In what the court termed "the gravest irony", the Thrikkakara Police, unaware of the existing FIR just a few kilometres away, had taken Lama into protective custody on October 10. Instead of verifying his identity through missing person protocols, the police treated him as a "vagrant" and sent him alone in a 108 ambulance to the Ernakulam Medical College, Kalamassery, where he was eventually left unattended and "walked out to a horrific end awaited", the court observed.
"The man missing was with the police two days later, and nobody knew.

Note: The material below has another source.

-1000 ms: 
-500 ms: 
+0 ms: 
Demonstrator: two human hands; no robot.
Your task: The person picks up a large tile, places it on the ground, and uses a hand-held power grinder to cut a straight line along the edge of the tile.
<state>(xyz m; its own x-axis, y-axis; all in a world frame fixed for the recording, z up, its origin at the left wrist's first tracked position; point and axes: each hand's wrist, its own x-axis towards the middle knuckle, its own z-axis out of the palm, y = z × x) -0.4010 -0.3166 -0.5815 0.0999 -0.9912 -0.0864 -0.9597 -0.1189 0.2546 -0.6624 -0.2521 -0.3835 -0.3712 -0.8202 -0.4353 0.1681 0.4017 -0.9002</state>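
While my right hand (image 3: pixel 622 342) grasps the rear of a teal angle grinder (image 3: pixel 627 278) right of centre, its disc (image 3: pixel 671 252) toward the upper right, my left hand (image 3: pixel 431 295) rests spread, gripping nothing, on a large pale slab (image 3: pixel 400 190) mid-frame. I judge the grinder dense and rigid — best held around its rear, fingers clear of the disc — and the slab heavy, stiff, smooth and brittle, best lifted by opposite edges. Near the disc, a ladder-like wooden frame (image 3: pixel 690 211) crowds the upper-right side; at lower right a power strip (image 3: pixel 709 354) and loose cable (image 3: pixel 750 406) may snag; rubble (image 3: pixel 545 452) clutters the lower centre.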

This is the biggest irony... the gravest irony we are facing," Justice Devan Ramachandran observed. "Prima facie, had the protocols with respect to a missing person been fully followed, we have little doubt that Suraj Lama would be alive today," he said.
The court slammed the police for their compartmentalised functioning in a digital age and rebuked the Medical College for its lack of accountability, questioning how a disoriented patient brought in a police ambulance could simply be allowed to "disappear". When the proceedings touched upon the lack of a police escort for a disoriented Lama because he was "not a VIP", the court delivered a stinging response, asserting that for the judiciary, every citizen is invaluable.
"For us, he is a VIP and the family is VVIP. That is why we are intervening. We will tell people why we are doing so, because every citizen of this country is invaluable," Justice Ramachandran said.
Acknowledging Lama's family's presence in the court, the court expressed that no words could lessen the family's pain after the system had failed them so profoundly and the court extended an apology on behalf of the state.
"We can only apologise to the family of Suraj Lama. Not that we have done anything wrong, but the system has erred. So we apologise to the family on behalf of the system," Justice Ramchandran said. The court also directed the Superintendent of the Ernakulam Medical College to release Suraj Lama's remains to his wife and son with "all courtesies and honour".
To ensure strict accountability for the "inaction" and "systemic failure", the court has summoned the SHO of Nedumbassery Police Station or the missing case investigating officer to appear in person with all relevant case files on Monday at 1.45 pm.